Biceps tendinitis: What to look for

Did you know that your biceps muscle has two tendons in each shoulder? Those tendons connect the biceps muscle to the bone in the shoulder socket. If those tendons get inflamed, it can cause biceps tendinitis, which creates shoulder and biceps pain. Biceps tendinitis often occurs alongside other shoulder issues. Most often, it’s found in people ages 18 to 35 who are involved in sports such as swimming, gymnastics, or throwing and contact sports.

Shoulder pain can be a debilitating condition that prevents you from doing activities that you love. It can even restrict your movement in everyday life, making it harder to function normally. But how do you know if your shoulder pain comes from biceps tendinitis? Here are a few signs and symptoms that may help you narrow down the cause of your shoulder pain.

Symptoms of biceps tendinitis

Biceps tendinitis is inflammation that occurs specifically in the long head of the tendon located in the top of the shoulder socket. If the tendon is strained beyond its capacity, it may sustain micro injuries that lead to inflammation. When inflamed, the tendon will swell. This causes further irritation, especially with movement.
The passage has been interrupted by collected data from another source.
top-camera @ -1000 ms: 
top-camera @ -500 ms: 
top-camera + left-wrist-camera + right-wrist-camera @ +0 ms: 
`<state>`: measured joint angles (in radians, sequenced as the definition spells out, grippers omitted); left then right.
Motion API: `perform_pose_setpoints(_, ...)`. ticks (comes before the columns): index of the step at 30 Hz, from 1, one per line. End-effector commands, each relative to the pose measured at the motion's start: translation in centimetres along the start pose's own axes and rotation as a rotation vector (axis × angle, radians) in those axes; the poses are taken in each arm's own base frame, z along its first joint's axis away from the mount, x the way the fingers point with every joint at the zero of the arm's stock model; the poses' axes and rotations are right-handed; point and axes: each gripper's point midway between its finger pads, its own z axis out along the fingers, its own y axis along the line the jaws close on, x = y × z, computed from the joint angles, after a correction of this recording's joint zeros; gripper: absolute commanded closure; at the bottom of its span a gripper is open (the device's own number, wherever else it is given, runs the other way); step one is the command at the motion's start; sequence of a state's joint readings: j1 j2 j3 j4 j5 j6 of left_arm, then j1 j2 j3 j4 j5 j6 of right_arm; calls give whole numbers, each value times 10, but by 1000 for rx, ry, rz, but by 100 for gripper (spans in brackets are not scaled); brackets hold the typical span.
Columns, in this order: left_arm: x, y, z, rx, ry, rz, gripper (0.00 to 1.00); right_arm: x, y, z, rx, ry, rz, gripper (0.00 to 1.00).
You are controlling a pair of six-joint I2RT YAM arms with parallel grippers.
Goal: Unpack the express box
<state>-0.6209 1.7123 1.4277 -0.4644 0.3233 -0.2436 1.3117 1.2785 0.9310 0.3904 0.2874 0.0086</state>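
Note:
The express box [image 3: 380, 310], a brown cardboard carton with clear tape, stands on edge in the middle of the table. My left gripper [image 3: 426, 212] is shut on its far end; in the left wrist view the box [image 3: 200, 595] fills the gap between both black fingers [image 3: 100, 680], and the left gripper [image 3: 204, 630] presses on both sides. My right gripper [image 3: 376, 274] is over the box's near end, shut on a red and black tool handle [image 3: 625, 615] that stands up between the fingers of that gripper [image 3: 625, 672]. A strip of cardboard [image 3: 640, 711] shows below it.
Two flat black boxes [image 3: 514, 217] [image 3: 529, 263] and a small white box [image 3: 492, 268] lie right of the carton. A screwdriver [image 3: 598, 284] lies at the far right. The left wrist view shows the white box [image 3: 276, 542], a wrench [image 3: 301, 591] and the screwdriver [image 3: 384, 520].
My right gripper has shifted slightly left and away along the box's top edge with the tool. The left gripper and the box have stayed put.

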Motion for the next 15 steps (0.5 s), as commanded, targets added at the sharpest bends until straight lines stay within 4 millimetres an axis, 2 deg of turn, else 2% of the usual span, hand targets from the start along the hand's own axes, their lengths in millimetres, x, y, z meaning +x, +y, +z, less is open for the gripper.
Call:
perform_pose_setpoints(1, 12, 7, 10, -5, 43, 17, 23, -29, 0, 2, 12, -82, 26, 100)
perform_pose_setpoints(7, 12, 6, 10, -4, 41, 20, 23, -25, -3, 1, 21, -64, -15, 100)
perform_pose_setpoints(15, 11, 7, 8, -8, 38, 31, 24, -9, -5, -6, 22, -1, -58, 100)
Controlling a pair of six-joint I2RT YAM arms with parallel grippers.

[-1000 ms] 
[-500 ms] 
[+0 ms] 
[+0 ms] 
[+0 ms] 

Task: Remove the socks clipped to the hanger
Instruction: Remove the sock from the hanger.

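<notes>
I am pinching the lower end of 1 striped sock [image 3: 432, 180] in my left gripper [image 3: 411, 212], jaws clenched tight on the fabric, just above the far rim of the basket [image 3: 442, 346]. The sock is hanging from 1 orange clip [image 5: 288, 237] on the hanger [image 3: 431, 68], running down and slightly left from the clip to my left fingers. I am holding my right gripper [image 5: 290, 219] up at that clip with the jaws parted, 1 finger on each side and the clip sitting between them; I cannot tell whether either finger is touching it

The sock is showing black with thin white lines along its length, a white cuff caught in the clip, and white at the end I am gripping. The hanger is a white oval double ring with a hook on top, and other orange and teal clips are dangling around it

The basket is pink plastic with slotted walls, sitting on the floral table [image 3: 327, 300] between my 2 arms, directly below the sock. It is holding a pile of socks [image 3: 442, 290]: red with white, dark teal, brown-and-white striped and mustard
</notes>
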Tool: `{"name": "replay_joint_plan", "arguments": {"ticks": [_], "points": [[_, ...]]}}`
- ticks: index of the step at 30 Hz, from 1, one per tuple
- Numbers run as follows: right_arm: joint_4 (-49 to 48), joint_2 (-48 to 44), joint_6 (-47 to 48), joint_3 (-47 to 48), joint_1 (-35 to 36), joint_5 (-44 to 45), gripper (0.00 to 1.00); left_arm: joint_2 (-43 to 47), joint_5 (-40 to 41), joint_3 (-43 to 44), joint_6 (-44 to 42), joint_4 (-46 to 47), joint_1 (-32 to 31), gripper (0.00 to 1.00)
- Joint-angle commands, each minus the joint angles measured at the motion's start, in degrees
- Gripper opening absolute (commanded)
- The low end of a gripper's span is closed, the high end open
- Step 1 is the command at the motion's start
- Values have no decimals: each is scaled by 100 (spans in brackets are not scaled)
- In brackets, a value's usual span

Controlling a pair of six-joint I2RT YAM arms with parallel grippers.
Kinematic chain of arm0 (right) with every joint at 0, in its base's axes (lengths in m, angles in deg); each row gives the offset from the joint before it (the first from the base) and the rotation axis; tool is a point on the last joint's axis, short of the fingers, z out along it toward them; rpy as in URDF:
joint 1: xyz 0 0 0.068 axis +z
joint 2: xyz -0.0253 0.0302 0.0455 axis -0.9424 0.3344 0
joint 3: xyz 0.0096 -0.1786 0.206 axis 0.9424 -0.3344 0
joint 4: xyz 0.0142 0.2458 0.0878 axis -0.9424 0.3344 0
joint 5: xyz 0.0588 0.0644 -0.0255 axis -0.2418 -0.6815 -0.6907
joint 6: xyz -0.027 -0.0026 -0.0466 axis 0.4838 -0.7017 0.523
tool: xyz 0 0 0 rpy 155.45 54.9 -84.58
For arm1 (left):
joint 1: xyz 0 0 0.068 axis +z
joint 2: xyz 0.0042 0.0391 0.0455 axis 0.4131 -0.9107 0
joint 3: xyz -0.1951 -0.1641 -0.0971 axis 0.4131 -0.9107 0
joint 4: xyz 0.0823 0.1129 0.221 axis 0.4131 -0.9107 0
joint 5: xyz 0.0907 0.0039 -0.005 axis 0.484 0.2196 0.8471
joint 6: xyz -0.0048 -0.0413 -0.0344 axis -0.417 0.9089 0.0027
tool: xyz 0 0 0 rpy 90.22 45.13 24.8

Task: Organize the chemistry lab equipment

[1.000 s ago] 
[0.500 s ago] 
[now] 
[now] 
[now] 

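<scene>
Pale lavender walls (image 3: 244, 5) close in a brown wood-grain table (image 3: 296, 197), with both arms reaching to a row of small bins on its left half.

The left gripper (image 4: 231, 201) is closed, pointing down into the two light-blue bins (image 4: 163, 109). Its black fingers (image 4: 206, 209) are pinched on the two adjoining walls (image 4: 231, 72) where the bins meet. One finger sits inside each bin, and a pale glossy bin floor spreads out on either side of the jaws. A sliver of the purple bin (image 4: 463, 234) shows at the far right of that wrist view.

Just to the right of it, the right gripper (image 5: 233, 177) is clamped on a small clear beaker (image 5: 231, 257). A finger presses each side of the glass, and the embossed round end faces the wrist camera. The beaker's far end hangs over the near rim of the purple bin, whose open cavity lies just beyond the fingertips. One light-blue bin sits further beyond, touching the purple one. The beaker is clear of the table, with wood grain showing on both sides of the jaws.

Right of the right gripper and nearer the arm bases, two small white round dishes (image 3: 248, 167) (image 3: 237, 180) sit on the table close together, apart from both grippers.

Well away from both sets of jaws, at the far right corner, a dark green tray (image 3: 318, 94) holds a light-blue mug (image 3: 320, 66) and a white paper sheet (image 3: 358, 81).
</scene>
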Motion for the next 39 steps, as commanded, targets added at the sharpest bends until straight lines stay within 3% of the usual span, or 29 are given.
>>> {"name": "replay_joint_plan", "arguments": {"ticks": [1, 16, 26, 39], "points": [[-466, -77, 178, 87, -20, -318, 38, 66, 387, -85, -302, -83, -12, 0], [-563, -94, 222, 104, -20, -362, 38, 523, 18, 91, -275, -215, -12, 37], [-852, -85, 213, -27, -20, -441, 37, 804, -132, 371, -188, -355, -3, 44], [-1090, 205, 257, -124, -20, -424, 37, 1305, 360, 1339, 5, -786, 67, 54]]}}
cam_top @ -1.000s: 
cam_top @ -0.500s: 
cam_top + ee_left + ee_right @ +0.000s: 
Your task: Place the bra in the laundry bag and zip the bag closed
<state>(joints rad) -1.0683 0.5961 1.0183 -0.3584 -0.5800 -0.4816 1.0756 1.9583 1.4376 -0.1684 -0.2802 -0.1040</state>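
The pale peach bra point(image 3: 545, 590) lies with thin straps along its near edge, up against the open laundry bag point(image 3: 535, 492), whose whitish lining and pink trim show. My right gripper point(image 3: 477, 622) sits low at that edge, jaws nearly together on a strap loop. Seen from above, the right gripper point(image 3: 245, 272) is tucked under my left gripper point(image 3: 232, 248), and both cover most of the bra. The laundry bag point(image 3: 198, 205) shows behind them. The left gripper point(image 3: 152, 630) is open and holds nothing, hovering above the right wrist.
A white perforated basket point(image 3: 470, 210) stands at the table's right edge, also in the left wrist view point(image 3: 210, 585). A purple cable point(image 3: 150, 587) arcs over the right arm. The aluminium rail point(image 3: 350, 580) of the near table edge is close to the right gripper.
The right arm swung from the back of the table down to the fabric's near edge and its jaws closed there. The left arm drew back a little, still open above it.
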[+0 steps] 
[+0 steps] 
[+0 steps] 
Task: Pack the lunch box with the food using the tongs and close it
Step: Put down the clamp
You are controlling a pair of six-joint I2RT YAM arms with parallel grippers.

While this creates general shoulder pain, there are a few specific symptoms to look out for:

  • Pain or tenderness in the front of the shoulder that worsens with overhead lifting or activity.
  • Pain when raising your arm or turning a screwdriver.
  • Stiffness in the shoulder.
  • Weakness with overhead lifting.
  • Pain or achiness that moves down the upper arm bone.
  • An occasional snapping sound or sensation in the shoulder.
  • Pain at rest or at night.


Most people with biceps tendinitis complain of a deep, throbbing ache in their shoulder. This ache often starts or worsens when doing repetitive throwing or overhead motions. If you have pain that aligns with these symptoms, you may be experiencing biceps tendinitis.

Rest and over-the-counter pain relievers may be enough if you have a minor injury. But if you’re experiencing pain that interferes with your everyday life, it may be time to seek outside help.

Manual therapy and biceps tendinitis 

Surgery may be necessary in severe cases of biceps tendinitis. But for many people, physical therapy is enough to improve their mobility. At Lattimore PT, our expert physical therapists can design a treatment plan according to your specific needs. Here are five types of manual therapy that may help treat your biceps tendinitis:

  • Soft tissue manipulation — This manual therapy technique is centered around soft tissue including muscles, tendons and ligaments. Using their hands, your physical therapist will apply friction and pressure to the soft tissue surrounding your injury. Steady kneading motions can help alleviate tension, improve flexibility and provide pain relief.
  • Therapeutic stretching — Targeted stretches are a key component of physical therapy treatment and can work to increase range of motion and relieve tension in the joints, including shoulders. If you cannot stretch on your own, your physical therapist can assist with stretching your muscles. This can help you perform stretching motions and improve flexibility in specific areas. Light stretches can help you gradually build flexibility with assistance, while more active stretches involve you doing more on your own.
  • Joint manipulation — When using this manual therapy technique, a physical therapist applies gentle force on individual joints. The controlled joint pressure and pushing motions may help relieve pain and improve mobility. If you are experiencing localized pain around a joint, such as a shoulder or elbow joint, this strategy can be very helpful. 
  • Joint mobilization — Like joint manipulation, joint mobilization is typically applied to joint-specific conditions. This approach is also similar to therapeutic stretching because it involves assisted motion. A physical therapist engages in this manual therapy technique with rhythmic, repetitive motions to try to steadily improve mobility in the joint. Joint mobilization uses more gradual movements than joint manipulation.
  • Trigger point therapy — Trigger points are also known as muscle knots and tend to cause both localized pain and referred pain in other areas. First, your physical therapist must find your trigger points by feeling for muscle knots. Once those trigger points have been found, your therapist will apply pressure with their hands that can loosen muscles and help eliminate knotting over time. 

These and other therapies can gradually help ease tension and increase flexibility in your shoulder. If you strengthen the muscles in and around the shoulder, it may decrease the pain of your biceps tendinitis. 

Why you should consider physical therapy

If your biceps tendinitis isn’t healing on its own, you may want to look into other options. Your physical therapist can develop a treatment plan around your pain and mobility limitations to help you regain more freedom and range of motion.